How do you begin to understand a man who so often embraced the mystery? Someone who often was the first to admit that he didn’t have the answers that people were asking, so, therefore, didn’t feel comfortable trying to answer them? Even more so – how do you try to make sense of something tragic happening to this said man? Anthony Bourdain was a figure who embraced the nuance of conversation because he knew that the human condition of longing for answers to deeply complicated questions was the basis of the best conversations and experiences worth having. It only feels fitting that Morgan Neville’s documentary operates in such grey areas as well. After all, how do you fit Bourdain’s life, career, and impact into one film?
One of the most interesting things Roadrunner does from the get-go is starting at the end of Bourdain’s life – addressing the elephant in the room, so to speak. To try and interview some of his closest friends about what he meant to them and vice versa, it feels right to address their complicated feelings about how he passed away right off the bat. The film never feels like it lingers on that topic more than it should, but it also doesn’t shy away from the inherent wonder of why he did what he did and how that reflects the art and people he left behind.
There’s a fascinating divide here between the personality that Bourdain became to the populace and how he operated as a human being when he wasn’t filming. Of course, a lot of the appeal of Bourdain’s show was his genuine love for the things he was talking about and his wonderful ability not to be the star of his own show or specials to give others a platform or voice. Roadrunner never once tells you that he wasn’t genuine when doing those things; hell, it even reaffirms them – it just simply tells you the truth of the toll that it took on him and the relationships with those closest to him.

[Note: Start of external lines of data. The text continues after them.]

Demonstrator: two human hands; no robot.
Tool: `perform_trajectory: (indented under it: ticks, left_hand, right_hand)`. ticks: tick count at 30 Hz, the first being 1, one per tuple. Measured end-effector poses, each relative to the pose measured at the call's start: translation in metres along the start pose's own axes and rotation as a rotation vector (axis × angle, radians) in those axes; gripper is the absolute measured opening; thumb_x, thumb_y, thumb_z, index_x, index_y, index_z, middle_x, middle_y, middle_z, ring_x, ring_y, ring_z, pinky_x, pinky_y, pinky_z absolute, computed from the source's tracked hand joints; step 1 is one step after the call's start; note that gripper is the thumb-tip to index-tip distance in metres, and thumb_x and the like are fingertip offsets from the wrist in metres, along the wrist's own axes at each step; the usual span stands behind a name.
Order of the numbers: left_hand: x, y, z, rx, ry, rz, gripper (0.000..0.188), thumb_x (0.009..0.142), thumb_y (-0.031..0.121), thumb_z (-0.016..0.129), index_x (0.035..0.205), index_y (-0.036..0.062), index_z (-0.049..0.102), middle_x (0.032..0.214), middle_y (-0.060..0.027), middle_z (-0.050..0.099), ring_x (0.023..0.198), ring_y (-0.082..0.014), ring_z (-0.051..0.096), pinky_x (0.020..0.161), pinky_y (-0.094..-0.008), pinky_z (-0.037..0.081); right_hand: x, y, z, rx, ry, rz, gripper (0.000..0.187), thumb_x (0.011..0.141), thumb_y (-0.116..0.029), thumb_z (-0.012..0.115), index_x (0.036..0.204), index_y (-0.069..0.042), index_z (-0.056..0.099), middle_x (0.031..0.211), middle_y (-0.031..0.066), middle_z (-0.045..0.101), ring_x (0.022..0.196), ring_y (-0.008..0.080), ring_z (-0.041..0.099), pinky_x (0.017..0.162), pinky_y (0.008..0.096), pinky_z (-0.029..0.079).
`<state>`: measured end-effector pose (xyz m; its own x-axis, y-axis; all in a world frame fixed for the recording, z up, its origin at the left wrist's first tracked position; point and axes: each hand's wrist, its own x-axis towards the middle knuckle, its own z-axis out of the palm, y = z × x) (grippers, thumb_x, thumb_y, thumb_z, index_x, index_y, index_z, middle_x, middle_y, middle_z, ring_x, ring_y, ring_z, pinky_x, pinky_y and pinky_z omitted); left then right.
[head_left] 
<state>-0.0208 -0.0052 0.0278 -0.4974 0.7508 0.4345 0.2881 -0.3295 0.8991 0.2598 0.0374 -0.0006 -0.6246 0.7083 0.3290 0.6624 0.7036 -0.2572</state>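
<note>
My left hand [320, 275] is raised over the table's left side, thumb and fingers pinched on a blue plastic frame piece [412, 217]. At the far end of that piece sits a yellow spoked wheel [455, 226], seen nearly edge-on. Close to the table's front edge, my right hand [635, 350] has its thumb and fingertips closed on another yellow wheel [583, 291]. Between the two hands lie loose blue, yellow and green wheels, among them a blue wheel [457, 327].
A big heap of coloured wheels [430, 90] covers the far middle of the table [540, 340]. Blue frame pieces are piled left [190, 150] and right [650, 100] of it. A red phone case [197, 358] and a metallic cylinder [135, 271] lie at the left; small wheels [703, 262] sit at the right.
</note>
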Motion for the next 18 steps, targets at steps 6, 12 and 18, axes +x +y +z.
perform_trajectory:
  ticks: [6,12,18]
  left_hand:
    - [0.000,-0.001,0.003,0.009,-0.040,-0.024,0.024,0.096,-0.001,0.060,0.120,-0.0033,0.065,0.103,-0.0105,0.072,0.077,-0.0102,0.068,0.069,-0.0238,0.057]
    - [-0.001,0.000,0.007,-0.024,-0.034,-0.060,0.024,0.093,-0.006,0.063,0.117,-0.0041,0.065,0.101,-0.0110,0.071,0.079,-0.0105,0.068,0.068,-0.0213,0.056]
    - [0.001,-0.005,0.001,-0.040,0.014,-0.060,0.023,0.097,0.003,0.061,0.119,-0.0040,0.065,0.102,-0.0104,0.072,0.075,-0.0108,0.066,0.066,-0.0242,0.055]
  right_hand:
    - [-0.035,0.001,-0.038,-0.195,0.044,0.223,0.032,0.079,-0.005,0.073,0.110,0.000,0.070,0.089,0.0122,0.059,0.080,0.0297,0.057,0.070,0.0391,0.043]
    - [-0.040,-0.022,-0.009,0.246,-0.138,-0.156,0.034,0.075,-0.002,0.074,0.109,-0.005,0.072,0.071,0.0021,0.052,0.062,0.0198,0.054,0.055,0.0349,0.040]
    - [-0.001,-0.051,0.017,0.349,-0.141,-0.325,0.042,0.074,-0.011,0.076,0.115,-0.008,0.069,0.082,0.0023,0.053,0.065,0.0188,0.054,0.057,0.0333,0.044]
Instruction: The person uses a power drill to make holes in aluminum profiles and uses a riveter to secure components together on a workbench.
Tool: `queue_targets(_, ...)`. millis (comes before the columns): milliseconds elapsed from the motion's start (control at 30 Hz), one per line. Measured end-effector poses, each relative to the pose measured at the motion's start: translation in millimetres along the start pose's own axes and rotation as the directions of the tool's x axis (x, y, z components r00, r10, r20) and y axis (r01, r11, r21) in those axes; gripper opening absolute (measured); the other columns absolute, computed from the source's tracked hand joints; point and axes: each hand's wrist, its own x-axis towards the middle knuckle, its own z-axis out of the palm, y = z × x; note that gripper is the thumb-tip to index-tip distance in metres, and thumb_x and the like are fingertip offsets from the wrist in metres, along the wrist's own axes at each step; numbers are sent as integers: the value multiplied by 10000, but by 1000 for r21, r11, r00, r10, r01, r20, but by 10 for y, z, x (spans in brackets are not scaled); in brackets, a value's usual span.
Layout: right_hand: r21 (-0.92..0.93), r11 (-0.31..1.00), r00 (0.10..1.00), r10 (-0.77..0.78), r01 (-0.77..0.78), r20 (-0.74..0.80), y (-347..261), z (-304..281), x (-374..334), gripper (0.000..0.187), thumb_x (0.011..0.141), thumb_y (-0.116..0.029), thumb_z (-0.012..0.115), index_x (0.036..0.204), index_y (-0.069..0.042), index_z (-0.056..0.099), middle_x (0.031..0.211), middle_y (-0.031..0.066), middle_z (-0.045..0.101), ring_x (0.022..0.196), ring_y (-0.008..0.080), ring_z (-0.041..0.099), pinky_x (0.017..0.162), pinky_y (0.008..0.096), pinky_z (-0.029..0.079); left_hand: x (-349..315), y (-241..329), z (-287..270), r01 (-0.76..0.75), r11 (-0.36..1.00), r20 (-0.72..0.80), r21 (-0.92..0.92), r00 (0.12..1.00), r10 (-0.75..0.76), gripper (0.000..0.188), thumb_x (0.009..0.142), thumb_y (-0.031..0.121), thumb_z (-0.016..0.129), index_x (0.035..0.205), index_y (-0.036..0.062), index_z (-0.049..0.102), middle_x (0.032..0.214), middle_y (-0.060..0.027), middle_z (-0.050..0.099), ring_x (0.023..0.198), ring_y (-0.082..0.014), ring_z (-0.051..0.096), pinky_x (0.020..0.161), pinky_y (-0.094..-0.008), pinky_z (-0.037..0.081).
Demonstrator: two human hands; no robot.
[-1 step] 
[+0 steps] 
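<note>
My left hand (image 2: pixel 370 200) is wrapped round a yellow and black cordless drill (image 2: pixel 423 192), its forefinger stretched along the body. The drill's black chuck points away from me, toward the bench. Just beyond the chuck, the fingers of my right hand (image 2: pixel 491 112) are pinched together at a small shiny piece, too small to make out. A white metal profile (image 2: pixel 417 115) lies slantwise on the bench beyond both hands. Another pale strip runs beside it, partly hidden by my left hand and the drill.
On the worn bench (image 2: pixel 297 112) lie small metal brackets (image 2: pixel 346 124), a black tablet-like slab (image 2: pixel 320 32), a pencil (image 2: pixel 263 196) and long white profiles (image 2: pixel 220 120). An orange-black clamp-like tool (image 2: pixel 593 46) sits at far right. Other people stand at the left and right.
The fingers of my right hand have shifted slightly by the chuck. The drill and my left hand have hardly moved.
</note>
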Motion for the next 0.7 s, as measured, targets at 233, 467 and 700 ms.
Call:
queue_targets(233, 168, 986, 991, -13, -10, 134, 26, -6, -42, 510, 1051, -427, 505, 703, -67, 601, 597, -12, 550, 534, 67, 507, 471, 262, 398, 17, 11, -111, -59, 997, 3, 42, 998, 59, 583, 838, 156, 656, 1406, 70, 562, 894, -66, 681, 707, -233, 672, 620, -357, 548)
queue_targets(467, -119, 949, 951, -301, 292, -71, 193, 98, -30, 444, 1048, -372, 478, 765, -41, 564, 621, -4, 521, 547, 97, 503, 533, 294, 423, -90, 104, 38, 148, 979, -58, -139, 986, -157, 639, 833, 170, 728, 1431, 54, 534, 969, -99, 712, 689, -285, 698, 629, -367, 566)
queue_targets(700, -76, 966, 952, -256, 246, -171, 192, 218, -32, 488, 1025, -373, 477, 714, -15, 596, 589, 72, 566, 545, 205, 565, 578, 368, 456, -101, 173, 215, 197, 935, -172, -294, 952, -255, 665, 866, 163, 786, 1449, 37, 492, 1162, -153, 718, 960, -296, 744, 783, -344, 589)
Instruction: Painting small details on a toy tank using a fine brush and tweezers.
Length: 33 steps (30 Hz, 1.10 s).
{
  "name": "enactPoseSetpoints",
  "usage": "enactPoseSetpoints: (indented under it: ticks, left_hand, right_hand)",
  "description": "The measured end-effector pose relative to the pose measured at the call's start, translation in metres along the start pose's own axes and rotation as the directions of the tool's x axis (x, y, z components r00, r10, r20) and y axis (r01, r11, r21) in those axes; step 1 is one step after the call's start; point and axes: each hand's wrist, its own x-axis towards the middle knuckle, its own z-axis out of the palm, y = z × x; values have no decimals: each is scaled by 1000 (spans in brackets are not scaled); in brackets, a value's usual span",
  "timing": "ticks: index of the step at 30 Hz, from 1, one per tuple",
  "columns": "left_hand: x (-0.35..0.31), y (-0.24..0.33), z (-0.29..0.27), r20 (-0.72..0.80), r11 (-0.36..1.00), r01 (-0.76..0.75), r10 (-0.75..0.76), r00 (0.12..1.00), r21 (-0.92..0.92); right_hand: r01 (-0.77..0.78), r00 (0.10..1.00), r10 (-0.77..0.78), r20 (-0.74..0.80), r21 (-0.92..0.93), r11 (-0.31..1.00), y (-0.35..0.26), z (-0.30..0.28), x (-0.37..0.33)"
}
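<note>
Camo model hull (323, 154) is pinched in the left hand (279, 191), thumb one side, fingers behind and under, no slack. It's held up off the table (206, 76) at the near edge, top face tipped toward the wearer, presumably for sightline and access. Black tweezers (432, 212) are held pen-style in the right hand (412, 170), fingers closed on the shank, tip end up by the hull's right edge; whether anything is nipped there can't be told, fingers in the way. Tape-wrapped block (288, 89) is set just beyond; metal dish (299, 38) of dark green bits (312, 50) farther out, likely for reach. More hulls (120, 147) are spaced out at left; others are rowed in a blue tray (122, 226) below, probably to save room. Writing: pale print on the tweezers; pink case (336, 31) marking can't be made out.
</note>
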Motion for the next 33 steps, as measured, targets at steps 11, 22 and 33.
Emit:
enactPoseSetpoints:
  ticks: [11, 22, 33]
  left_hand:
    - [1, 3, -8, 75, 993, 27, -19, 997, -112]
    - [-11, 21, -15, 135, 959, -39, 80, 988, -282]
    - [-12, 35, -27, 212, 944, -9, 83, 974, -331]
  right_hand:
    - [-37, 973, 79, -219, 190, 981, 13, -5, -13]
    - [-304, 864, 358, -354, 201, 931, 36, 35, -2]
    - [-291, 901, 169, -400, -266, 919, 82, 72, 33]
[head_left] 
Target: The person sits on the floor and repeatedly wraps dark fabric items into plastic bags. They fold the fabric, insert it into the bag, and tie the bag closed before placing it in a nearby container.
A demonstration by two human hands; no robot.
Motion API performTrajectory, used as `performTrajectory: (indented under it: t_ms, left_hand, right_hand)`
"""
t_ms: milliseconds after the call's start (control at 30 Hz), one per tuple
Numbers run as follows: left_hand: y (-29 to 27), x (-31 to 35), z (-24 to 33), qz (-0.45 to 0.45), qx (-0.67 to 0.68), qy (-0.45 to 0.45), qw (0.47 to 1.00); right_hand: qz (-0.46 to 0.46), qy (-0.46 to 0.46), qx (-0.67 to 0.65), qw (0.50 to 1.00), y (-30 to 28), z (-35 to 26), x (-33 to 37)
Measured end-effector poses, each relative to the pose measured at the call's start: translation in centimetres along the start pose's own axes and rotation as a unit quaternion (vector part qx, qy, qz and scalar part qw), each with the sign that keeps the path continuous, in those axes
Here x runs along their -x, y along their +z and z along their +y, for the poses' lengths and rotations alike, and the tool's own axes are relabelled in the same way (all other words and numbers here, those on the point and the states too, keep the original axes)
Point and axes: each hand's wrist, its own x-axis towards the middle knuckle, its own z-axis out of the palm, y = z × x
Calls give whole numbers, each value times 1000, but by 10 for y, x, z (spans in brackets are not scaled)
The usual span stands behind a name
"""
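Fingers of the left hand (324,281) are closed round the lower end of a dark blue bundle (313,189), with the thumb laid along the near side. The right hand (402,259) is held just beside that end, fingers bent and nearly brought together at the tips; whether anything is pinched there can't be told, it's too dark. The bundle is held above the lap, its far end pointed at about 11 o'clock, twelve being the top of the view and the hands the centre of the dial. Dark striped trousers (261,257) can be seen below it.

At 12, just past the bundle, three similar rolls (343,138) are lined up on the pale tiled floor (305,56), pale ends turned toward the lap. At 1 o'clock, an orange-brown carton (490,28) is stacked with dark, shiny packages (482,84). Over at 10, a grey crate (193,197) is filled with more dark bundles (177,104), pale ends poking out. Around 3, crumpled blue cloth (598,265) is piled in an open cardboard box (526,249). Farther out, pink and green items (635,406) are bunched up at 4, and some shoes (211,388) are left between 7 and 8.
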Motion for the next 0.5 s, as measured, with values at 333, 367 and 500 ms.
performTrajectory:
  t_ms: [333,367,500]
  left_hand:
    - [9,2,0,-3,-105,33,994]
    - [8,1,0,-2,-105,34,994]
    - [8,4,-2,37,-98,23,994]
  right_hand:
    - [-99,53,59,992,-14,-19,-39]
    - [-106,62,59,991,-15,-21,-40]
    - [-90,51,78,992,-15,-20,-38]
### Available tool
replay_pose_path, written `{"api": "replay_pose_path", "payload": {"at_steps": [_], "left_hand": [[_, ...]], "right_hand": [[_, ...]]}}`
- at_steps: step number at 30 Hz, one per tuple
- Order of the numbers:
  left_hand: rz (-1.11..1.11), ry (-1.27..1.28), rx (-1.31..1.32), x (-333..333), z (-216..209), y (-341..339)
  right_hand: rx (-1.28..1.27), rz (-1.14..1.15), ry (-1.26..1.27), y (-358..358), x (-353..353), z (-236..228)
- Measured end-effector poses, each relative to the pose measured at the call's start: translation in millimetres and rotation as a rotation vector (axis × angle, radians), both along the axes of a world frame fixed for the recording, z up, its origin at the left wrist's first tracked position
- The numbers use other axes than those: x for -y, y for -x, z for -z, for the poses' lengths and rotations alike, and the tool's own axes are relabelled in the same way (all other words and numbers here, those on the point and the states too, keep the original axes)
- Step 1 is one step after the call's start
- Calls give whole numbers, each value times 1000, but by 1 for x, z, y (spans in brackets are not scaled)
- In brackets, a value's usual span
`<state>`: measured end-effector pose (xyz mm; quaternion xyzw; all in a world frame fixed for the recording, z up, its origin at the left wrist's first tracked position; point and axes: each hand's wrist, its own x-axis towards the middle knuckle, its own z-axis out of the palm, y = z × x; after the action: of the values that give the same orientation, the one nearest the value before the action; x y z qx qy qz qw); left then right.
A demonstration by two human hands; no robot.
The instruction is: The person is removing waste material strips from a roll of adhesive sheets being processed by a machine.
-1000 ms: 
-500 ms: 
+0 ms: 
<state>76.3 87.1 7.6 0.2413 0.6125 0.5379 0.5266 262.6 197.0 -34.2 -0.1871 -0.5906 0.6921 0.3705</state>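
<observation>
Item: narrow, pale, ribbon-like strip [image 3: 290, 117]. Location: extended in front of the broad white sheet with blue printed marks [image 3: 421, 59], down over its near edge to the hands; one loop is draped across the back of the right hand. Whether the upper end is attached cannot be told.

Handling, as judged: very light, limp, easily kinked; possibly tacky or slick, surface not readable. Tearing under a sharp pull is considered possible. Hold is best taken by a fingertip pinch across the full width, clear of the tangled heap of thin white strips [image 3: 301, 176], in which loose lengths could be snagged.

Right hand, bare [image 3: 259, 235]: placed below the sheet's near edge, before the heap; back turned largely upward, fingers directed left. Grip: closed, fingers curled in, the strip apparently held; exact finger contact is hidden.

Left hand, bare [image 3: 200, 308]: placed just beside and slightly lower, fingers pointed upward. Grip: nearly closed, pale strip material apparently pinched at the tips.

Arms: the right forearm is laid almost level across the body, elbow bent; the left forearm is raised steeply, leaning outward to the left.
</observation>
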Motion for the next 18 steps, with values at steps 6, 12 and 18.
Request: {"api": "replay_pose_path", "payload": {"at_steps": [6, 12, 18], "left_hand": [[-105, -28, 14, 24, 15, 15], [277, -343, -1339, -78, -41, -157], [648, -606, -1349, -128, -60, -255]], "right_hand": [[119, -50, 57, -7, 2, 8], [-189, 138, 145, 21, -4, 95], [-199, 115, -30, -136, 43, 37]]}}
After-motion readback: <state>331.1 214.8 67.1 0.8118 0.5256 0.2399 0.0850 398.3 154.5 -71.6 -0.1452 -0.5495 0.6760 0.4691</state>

Neville thoughtfully examines a complicated man who left the world in an equally complicated way. For once, we finally get a peek behind the curtain at someone whose personality was somehow simultaneously larger than life and extraordinarily humble all at once. The film urges us to reach out to our friends who might be in need but to also find a way to live life like Bourdain did and ask questions that we can admit we may never know a concrete answer to; and Roadrunner does the same as a documentary when it comes to trying to tell the story of his life and all the questions that arise when trying to make sense of his legacy. It finds beauty, heartache, and all the wonderful, complicated, nuanced emotions and questions that Bourdain himself probably would’ve wanted people to have.